10. Term and Termination
This Agreement shall enter into force and effect on the Effective Date and shall remain in full force and effect for the Evaluation Period, unless earlier terminated as set forth herein. Evaluator's unauthorized use of the Service or failure to comply with the terms of this Agreement shall result in automatic immediate termination of this Agreement, upon notice by Company. Upon termination or expiration of this Agreement: (a) each Party shall promptly return or destroy all Confidential Information received from the other Party, and all copies thereof; (b) Evaluator shall: (i) immediately cease access to and use of the Service; (ii) return the Service and all copies thereof, as well as its related documentation in Evaluator's or any of its Users' possession or control to Company; and (iii) erase or otherwise destroy all copies of the Service in its possession, which are fixed or resident in the memory or hard disks of its devices. The provisions of this Agreement that, by their nature and content, must survive termination of this Agreement in order to achieve the fundamental purposes of this Agreement shall so survive, including but not limited to Sections 6, 8, 9 and 11 hereof.
11. Miscellaneous
This Agreement represents the entire agreement between the Parties concerning the subject matter hereof, replaces and supersedes all prior and contemporaneous oral or written understandings, agreements and statements, and may be amended only by a written agreement executed by both Parties. If any provision of this Agreement is held by a court of competent jurisdiction to be illegal, invalid or unenforceable, the remaining provisions of this Agreement shall remain in full force and effect and such provision shall be reformed only to the extent necessary to make it enforceable.
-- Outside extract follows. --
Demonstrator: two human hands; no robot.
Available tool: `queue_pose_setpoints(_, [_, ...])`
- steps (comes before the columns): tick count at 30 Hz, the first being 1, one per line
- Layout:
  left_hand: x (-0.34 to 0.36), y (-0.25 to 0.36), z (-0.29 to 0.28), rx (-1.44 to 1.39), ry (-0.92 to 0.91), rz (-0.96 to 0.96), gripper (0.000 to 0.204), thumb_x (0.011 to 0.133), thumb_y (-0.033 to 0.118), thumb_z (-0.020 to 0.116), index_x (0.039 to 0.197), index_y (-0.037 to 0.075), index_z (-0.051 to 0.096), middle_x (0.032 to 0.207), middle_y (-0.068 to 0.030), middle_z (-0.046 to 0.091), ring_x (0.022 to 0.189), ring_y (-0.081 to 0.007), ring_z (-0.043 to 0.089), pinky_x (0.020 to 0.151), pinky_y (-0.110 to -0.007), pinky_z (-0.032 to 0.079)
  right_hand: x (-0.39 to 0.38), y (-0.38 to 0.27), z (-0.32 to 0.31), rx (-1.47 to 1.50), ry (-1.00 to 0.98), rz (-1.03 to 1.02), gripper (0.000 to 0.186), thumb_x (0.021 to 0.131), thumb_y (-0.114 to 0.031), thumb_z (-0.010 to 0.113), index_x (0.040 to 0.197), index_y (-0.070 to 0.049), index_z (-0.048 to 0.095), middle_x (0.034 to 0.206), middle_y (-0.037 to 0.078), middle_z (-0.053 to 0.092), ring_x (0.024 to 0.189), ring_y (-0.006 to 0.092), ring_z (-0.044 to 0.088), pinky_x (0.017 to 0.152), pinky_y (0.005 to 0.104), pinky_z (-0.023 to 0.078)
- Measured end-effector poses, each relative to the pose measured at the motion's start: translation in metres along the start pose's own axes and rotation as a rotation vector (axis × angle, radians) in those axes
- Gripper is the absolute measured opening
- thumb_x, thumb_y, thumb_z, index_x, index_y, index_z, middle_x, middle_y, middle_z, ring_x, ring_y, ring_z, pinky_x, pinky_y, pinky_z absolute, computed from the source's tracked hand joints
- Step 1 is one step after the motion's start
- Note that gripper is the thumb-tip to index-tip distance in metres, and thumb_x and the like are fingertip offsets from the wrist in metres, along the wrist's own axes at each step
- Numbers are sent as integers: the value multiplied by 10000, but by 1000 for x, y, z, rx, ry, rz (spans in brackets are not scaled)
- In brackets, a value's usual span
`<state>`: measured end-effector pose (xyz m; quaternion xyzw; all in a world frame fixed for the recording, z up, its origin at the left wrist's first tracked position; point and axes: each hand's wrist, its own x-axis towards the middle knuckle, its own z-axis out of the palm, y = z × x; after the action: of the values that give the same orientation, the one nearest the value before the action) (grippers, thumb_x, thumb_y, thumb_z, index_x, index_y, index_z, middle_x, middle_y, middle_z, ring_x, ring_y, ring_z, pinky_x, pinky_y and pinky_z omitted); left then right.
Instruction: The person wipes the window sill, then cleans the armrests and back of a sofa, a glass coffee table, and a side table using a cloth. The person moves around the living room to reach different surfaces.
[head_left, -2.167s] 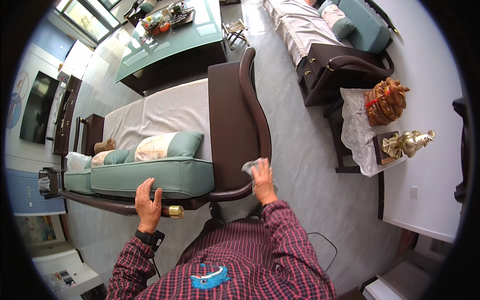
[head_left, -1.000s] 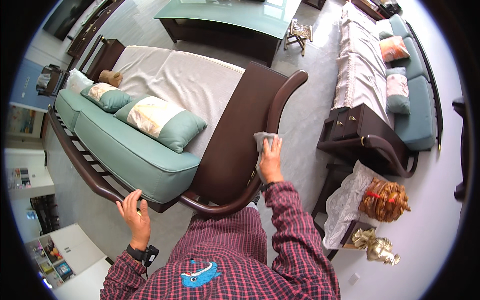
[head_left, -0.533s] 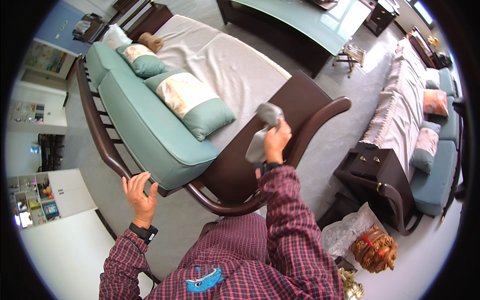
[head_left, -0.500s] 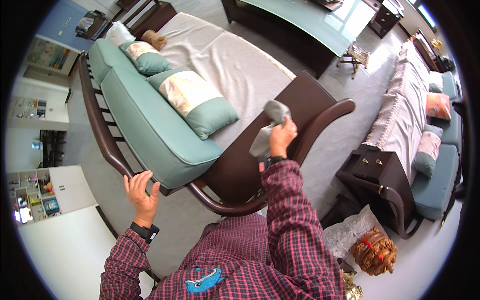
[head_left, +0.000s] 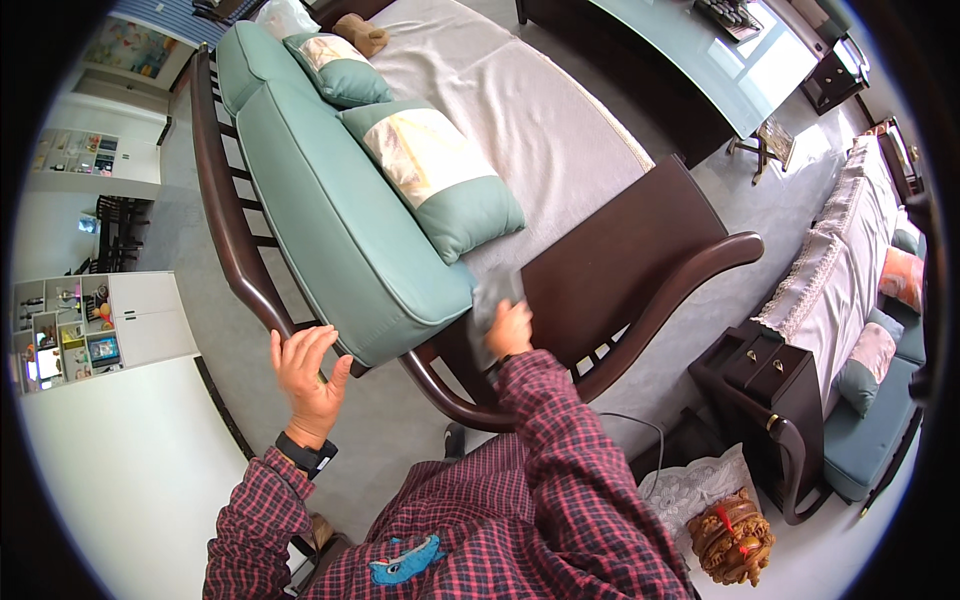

Neither Party may assign its rights or obligations under this Agreement without the prior written consent of the other Party, which consent may not be unreasonably withheld or delayed; provided, however, that either Party may assign this Agreement in connection with a merger, consolidation, sale of all of the equity interests of such Party, or a sale of all or substantially all of the assets of the Party to which this Agreement relates. Without derogating from and subject to the abovementioned, this Agreement will bind and benefit each Party and its respective successors and assigns. This Agreement shall be governed by and construed in accordance with the laws of the State of Delaware, without regard to principles of conflicts of law. The competent courts of Delaware shall have the exclusive jurisdiction with respect to any dispute and action arising under or in relation to this Agreement. This Agreement does not, and shall not be construed to create any relationship, partnership, joint venture, employer-employee, agency, or franchisor-franchisee relationship between the Parties. Company will not be liable for any delay or failure to provide or make the Service available resulting from circumstances or causes beyond the reasonable control of Company. This Agreement may be executed in electronic counterparts, each of which counterpart, when so executed and delivered, shall be deemed to be an original and all of which counterparts, taken together, shall constitute but one and the same agreement.